Un cadeau de Noël: le livre d’Ivan Denys, Lycéen résistant

Extrait:

“Des horreurs de l’Occupation, ce qui m’est le plus pénible à évoquer, c’est la persécution des Juifs, profondément ressentie dans la mesure surtout où, parmi mes condisciples et amis les plus proches, se trouvait Wladimir Solomon, qui fut mon camarade de classe en seconde et en première (pas en terminale, car alors il avait dû se cacher, et donc abandonner ses études). Parmi les moments les plus marquants que j’ai vécus avec lui, j’en citerai trois que j’ai toujours à l’esprit. Le premier, c’est ce jour de mai 1942 où, comme tous les Juifs de plus de six ans, il dut porter en permanence l’étoile jaune, qui devait les distinguer et les désigner à la haine et au mépris.
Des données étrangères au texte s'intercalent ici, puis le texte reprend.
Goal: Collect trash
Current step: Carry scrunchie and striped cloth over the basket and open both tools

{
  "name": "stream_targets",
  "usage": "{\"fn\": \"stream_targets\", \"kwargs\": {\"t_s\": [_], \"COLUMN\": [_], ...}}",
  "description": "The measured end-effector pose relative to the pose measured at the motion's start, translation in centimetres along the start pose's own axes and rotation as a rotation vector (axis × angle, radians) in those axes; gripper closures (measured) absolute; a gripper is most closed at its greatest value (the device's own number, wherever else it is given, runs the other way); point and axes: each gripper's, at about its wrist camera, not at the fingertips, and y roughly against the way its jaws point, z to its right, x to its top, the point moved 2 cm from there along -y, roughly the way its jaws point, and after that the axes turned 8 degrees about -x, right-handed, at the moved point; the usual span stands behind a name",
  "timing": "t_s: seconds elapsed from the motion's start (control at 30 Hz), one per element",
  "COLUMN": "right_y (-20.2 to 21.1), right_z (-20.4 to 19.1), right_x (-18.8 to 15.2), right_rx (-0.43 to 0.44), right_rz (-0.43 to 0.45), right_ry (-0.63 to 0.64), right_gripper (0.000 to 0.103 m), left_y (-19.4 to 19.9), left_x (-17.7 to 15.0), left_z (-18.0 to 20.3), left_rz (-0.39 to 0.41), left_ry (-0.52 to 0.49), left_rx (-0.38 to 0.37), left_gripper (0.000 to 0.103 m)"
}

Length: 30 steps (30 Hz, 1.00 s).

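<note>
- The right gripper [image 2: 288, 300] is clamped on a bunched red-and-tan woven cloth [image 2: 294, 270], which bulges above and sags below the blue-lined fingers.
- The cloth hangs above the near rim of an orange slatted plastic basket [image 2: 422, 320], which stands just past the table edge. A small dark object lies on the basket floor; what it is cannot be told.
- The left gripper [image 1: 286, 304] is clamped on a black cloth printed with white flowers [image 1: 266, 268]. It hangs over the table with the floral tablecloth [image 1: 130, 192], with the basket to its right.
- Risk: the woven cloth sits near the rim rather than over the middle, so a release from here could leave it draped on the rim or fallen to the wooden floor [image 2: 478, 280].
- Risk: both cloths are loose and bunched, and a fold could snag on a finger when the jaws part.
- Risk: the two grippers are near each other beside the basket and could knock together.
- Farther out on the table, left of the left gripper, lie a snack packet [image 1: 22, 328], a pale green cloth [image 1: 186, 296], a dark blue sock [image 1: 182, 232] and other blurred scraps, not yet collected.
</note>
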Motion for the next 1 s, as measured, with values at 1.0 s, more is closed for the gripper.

Je ne pense pas, même si j’ai rappelé les tendances antisémites qu’on trouvait chez beaucoup de Français avant la guerre et en particulier au lycée Janson-de-Sailly, bourgeois et bien-pensant, que cette intention du gouvernement de Pétain ait été généralement approuvée. Le jour où Wladimir Solomon – que, dans ma classe, on appelait affectueusement “Solo” – arriva en cours en seconde A3 avec cette étoile cousue au revers de son veston, l’ensemble de la classe lui manifesta sa sympathie en l’applaudissantet plusieurs d’entre nous se fabriquèrent une étoile jaune en papier ou en carton et la portèrent plusieurs jours, au lycée et même dans la rue. Dans la classe, une seule réaction désagréable, d’un garçon un peu bizarre, qui me parut infâme sur le moment mais qui venait sans doute d’un simple mouvement d’humeur : il cria à Wladimir dans les escaliers: — Tu ne peux plus nier qui tu es ! Je le pris à partie, mais il vint parler avec Solo et ils discutèrent amicalement les jours suivants. À dater de ce jour, nous étions tout un groupe à raccompagner aux sorties de classe notre ami, de la rue de Longchamp jusqu’au square Lamartine et à la rue Dufrénoy où il habitait avec son père, son jeune frère et une vieille nounou qui ne parlait que le russe – il avait perdu sa mère de maladie quelque temps auparavant. J’allais parfois chez lui et il venait assez souvent chez moi, où nous travaillions ensemble et où il lisait pendant des heures en français ou en russe – j’ai rarement connu ami qui lise autant que lui. Un jour qu’il venait de me quitter, je vis arriver son père qui me dit, avec un très fort accent russe, ou plutôt yiddish :

— Vous ne devez pas continuer à voir Wladimir, car nous sommes gifs et nous n’avons pas les mêmes droits que vous. C’est dangereux pour vous. Je fus bouleversé par ces propos, qui semblaient montrer comme une culpabilité. En tout cas, il se sentait différent des autres. Je continuai évidemment à voir Wladimir tous les jours, à l’inviter chez moi et à l’accompagner après la classe. Et quand, plus tard, il dut se cacher, j’allais régulièrement avec Phoebé et d’autres amis lui porter à manger et à lire dans son refuge inconfortable du septième étage de la rue des Dardanelles, où il resta enfermé durant presque un an et demi, jusqu’à la Libération.”